Kekalahan itu jelas makin menyulitkan langkah Garuda Asia untuk lolos ke perempatfinal Piala Asia U-17 2026. Kini, Timnas Indonesia U-17 turun ke posisi ketiga di klasemen sementara Grup B, sementara untuk lolos fase grup mereka wajib finis dua besar!
Selanjutnya Timnas Indonesia U-17 wajib menang atas Jepang di partai terakhir Grup B. Hanya kemenangan nan bisa tetap menjaga asa Garuda Asia lolos ke perempatfinal.
Jalannya Pertandingan
Babak Pertama
Sejak peluit pertama dibunyikan, intensitas pertandingan langsung meninggi. Qatar U-17 mencoba mengambil inisiatif serangan, namun Timnas Indonesia U-17 merespons dengan permainan nan disiplin.
Peluang pertama Timnas Indonesia U-17 lahir di menit ketujuh melalui sepakan Peres Tjoe nan tetap menyamping tipis di sisi gawang lawan. Lalu momen krusial terjadi pada menit ke-14, berasal dari tendangan keras Noha Oliver nan mengenai tangan bek Qatar di area terlarang, wasit Veronica tanpa ragu menunjuk titik putih.
Timnas Indonesia U-17 vs Qatar U-17. (Foto: PSSI)
Matthew Baker nan ditunjuk sebagai penyelenggara maju dengan penuh percaya diri. Sayangnya, tendangan bek jagoan Indonesia tersebut sukses dibaca dengan sempurna oleh kiper Qatar, Bakri Mohamed, nan menepis bola ke sisi kiri gawang. Skor 0-0 pun tetap memperkuat dan menjadi pukulan telak bagi mentalitas Garuda Muda di awal laga.

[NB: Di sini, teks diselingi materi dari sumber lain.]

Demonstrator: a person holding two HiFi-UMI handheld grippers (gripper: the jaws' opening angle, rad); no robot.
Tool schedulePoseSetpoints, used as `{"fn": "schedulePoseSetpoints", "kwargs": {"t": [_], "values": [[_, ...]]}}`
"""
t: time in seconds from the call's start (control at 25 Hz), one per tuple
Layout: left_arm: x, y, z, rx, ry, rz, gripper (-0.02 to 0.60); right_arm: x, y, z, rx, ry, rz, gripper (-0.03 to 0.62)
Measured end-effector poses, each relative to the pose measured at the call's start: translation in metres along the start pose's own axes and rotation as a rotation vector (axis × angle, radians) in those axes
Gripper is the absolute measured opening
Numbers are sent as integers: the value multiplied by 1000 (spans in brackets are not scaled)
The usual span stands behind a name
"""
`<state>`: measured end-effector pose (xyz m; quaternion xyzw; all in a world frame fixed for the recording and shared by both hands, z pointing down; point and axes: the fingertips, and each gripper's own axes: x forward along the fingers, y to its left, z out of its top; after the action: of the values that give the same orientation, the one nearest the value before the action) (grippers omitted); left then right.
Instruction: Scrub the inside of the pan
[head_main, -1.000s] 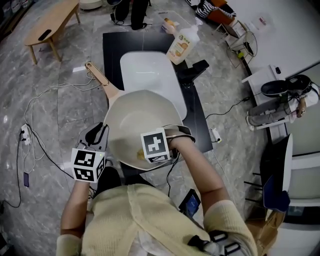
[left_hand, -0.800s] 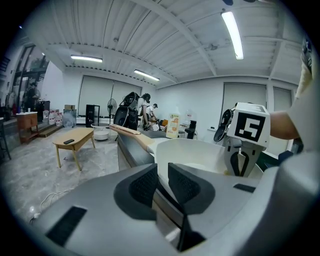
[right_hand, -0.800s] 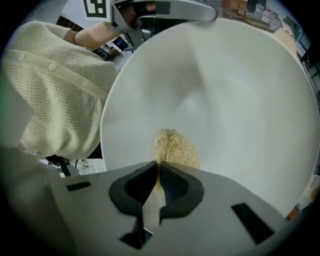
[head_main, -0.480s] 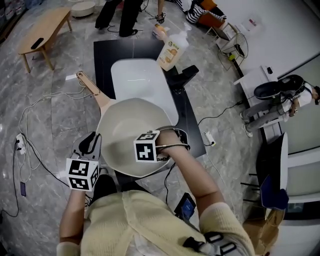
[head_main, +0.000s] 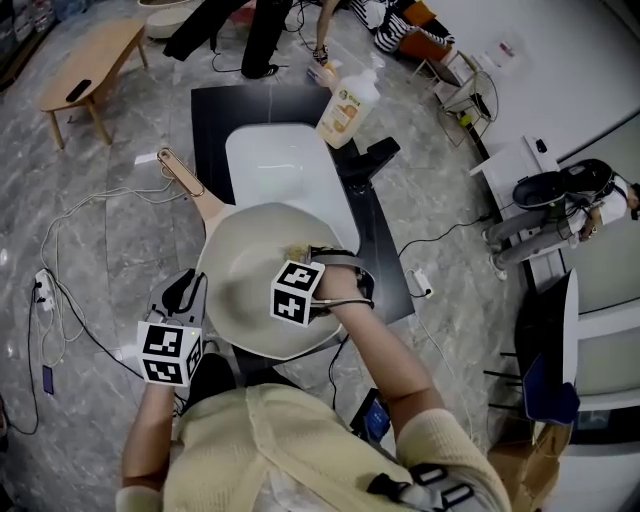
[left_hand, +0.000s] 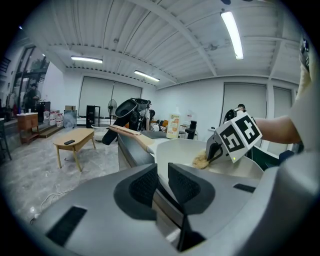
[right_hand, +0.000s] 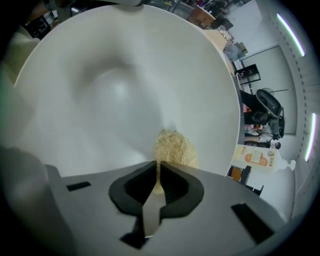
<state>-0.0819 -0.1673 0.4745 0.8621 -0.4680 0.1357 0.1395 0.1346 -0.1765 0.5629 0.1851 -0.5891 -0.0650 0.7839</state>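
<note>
A cream pan (head_main: 245, 285) with a wooden handle (head_main: 185, 177) is held over the black counter's near end. My left gripper (head_main: 196, 292) is shut on the pan's near-left rim; in the left gripper view its jaws (left_hand: 162, 186) pinch the pan wall (left_hand: 175, 150). My right gripper (head_main: 305, 262) is shut on a tan fibrous scrubber (head_main: 298, 253) pressed on the pan's inner wall. In the right gripper view the scrubber (right_hand: 172, 146) sticks out past my right gripper (right_hand: 157, 170) against the white pan inside (right_hand: 110, 90). From the left gripper view the scrubber (left_hand: 201, 161) shows under the right gripper's marker cube.
Beyond the pan lies a white sink basin (head_main: 285, 170) set in a black counter (head_main: 212, 110), with a black tap (head_main: 375, 155) and a soap bottle (head_main: 345, 110) at its far right. Cables (head_main: 70, 250) trail on the floor at left; a wooden bench (head_main: 85, 65) stands far left.
My right gripper has slid the scrubber from the pan's near rim toward its far side. The left gripper keeps its hold on the rim.
</note>
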Motion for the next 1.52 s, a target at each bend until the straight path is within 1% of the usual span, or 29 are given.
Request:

Setelah kegagalan penalti tersebut, Qatar mencoba bangkit dan bermain lebih rapi untuk mengurung pertahanan Timnas Indonesia U-17. Tekanan demi tekanan dilancarkan, termasuk kesempatan emas dari Mohamed Yehea pada menit ke-33 nan untungnya tetap melambung di atas mistar gawang nan dikawal Mike Rajasa.
Solidnya lini belakang Timnas Indonesia U-17 nan dipimpin oleh barisan pertahanan nan disiplin membikin para pemain Qatar frustrasi. Meski lebih banyak tertekan di pertengahan babak, Indonesia sesekali memberikan ancaman lewat skema serangan balik.